I need to add a space between every 3rd character in the string but from the end. Also, ignore the element, which has a percentage %.
string <- c('186527500', '3875055', '23043', '10.8%', '9.8%')
And need to get the view: 186 527 500, 3 875 055, 23 043, 10.8%, 9.8%
CodePudding user response:
You could do:
ifelse(grepl('%', string), string, scales::comma(as.numeric(string), big = ' '))

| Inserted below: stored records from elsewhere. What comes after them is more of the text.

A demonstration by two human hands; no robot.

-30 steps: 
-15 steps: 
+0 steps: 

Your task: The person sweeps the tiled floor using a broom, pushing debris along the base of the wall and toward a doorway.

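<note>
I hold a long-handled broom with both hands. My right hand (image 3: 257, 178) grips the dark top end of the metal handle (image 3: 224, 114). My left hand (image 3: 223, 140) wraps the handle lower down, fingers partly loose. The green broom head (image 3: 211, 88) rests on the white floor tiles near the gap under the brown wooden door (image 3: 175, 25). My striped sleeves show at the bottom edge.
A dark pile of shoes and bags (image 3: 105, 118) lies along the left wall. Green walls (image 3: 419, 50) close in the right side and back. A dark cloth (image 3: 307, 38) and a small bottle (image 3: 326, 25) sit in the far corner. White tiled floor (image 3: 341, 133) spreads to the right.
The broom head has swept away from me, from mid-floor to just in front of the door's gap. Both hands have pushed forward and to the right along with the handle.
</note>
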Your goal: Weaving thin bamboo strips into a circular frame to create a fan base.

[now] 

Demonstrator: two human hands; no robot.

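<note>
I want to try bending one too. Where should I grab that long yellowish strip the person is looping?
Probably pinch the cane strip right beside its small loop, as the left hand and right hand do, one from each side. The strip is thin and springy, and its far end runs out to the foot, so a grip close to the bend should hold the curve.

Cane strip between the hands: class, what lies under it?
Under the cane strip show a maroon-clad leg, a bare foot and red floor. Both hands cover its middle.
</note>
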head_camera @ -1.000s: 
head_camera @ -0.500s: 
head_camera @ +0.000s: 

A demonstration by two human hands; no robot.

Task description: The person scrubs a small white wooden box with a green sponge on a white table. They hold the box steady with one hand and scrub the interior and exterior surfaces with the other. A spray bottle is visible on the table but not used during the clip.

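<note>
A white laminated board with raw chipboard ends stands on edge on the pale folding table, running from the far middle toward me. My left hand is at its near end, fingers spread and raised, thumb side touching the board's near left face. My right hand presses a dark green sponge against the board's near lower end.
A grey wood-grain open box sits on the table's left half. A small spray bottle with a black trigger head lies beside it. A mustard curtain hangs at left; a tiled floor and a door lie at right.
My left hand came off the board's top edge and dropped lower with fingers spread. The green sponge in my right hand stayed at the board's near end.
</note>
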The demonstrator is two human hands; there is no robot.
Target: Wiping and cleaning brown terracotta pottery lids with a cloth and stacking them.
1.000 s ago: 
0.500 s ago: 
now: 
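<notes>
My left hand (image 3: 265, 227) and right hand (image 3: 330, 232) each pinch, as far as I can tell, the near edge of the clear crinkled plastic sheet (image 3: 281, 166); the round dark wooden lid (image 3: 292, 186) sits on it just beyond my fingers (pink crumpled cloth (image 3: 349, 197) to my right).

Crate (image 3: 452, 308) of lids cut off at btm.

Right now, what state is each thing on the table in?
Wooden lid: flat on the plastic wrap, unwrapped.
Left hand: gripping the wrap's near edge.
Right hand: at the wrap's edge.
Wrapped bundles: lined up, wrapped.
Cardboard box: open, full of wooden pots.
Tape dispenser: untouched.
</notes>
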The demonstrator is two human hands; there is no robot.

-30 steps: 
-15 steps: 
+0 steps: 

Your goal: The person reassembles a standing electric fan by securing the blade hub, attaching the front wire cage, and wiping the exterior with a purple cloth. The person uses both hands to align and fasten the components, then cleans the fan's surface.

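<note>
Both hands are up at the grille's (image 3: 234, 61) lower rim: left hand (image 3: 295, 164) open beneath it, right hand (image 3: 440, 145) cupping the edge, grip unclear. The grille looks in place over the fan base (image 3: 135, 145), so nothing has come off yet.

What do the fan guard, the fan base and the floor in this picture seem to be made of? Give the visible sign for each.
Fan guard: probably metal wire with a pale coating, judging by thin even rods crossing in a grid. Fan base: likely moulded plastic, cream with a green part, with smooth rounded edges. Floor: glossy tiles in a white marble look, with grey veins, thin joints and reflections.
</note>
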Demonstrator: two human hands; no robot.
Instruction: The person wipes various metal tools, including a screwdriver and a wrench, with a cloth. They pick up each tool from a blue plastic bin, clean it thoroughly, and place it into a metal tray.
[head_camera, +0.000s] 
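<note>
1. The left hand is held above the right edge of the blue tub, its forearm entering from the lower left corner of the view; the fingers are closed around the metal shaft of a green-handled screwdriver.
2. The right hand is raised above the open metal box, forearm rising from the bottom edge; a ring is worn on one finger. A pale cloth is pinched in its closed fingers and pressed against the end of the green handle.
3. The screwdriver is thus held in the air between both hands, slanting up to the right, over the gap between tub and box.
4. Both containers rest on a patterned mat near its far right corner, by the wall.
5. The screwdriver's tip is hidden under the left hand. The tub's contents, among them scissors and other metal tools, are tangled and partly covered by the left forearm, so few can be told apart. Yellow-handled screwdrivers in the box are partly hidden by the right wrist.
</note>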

#> [1] "186 527 500" "3 875 055" "23 043" "10.8%" "9.8%"
CodePudding user response:
Here is a base R solution with prettyNum. The trick is to set big.mark to one space character.
I use a variant of my answer to another post, but instead of returning an index to the numbers cannot be converted to numeric, the function below returns the index of the numbers that can. This is to avoid trying to put spaces in the % numbers.
check_num <- function(x){
y <- suppressWarnings(as.numeric(x))
if(anyNA(y)){
which(!is.na(y))
} else invisible(NULL)
}
string <- c('186527500', '3875055', '23043', '10.8%', '9.8%')
i <- check_num(string)
prettyNum(string[i], big.mark = " ", preserve.width = "none")
#> [1] "186 527 500" "3 875 055" "23 043"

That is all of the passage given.